═══ MATERIAL PROVIDED ═══

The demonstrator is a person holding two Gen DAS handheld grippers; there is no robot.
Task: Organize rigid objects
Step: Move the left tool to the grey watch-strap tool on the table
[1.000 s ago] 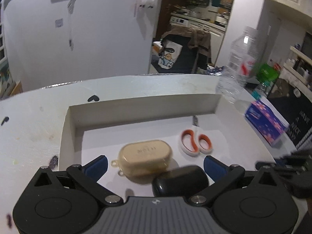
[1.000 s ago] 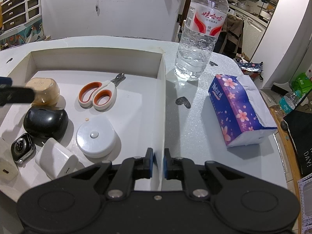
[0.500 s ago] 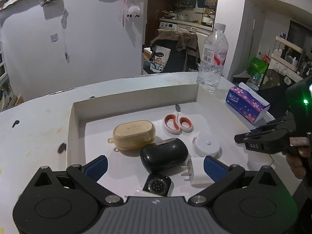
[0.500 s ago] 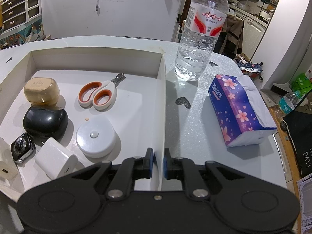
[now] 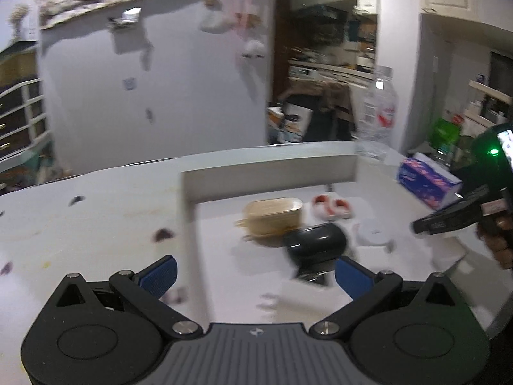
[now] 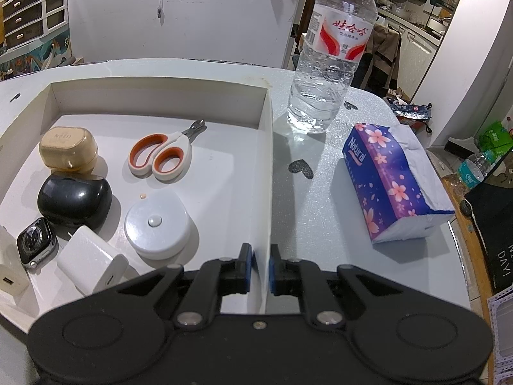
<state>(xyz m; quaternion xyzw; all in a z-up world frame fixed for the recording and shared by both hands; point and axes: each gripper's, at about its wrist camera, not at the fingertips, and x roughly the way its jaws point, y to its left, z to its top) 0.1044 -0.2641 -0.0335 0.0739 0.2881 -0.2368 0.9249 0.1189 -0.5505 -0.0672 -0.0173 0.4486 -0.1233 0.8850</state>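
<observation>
A shallow white tray [image 6: 267, 160] holds a tan case [image 6: 68, 148], a black case [image 6: 74, 199], orange-handled clippers [image 6: 160, 157], a round white device [image 6: 157, 224], a white charger [image 6: 93, 260] and a watch [image 6: 35, 242]. My right gripper [image 6: 261, 268] is shut on the tray's right wall near its front corner. In the blurred left wrist view, my left gripper [image 5: 255, 274] stands open and empty over the tray's near left part [image 5: 269, 179]. The black case [image 5: 315, 243] lies just ahead of its right finger, with the tan case [image 5: 272, 215] behind it.
A water bottle [image 6: 330, 51] stands on the table behind the tray's right corner. A purple tissue pack [image 6: 394, 179] lies to the tray's right. A second white plug [image 6: 9, 280] sits at the tray's front left. A dark bag [image 6: 493, 224] is off the table's right edge.
My left gripper has drawn back and swung left, so the tray's contents now sit farther off and to the right in its view. The right gripper has kept still on the tray wall.
</observation>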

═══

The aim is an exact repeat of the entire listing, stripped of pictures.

_RESPONSE_:
The demonstrator is a person holding two Gen DAS handheld grippers; there is no robot.
Task: Organize rigid objects
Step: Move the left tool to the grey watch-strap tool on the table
[1.000 s ago] 
[1.000 s ago] 
[0.500 s ago] 
[0.500 s ago] 
[now] 
[now] 
<state>(xyz m; quaternion xyzw; all in a z-up world frame fixed for the recording and shared by both hands; point and axes: each gripper's, at about its wrist camera, not at the fingertips, and x roughly the way its jaws point, y to its left, z to its top) 0.1044 -0.2641 -0.0335 0.0739 0.2881 -0.2368 0.9249 0.1189 -0.5505 -0.0672 -0.0173 0.4486 -0.1233 0.8850</state>
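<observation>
A shallow white tray [image 6: 267, 160] holds a tan case [image 6: 68, 148], a black case [image 6: 74, 199], orange-handled clippers [image 6: 160, 157], a round white device [image 6: 157, 224], a white charger [image 6: 93, 260] and a watch [image 6: 35, 242]. My right gripper [image 6: 261, 268] is shut on the tray's right wall near its front corner. In the blurred left wrist view, my left gripper [image 5: 255, 274] stands open and empty over the tray's near left part [image 5: 269, 179]. The black case [image 5: 315, 243] lies just ahead of its right finger, with the tan case [image 5: 272, 215] behind it.
A water bottle [image 6: 330, 51] stands on the table behind the tray's right corner. A purple tissue pack [image 6: 394, 179] lies to the tray's right. A second white plug [image 6: 9, 280] sits at the tray's front left. A dark bag [image 6: 493, 224] is off the table's right edge.
My left gripper has drawn back and swung left, so the tray's contents now sit farther off and to the right in its view. The right gripper has kept still on the tray wall.
</observation>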

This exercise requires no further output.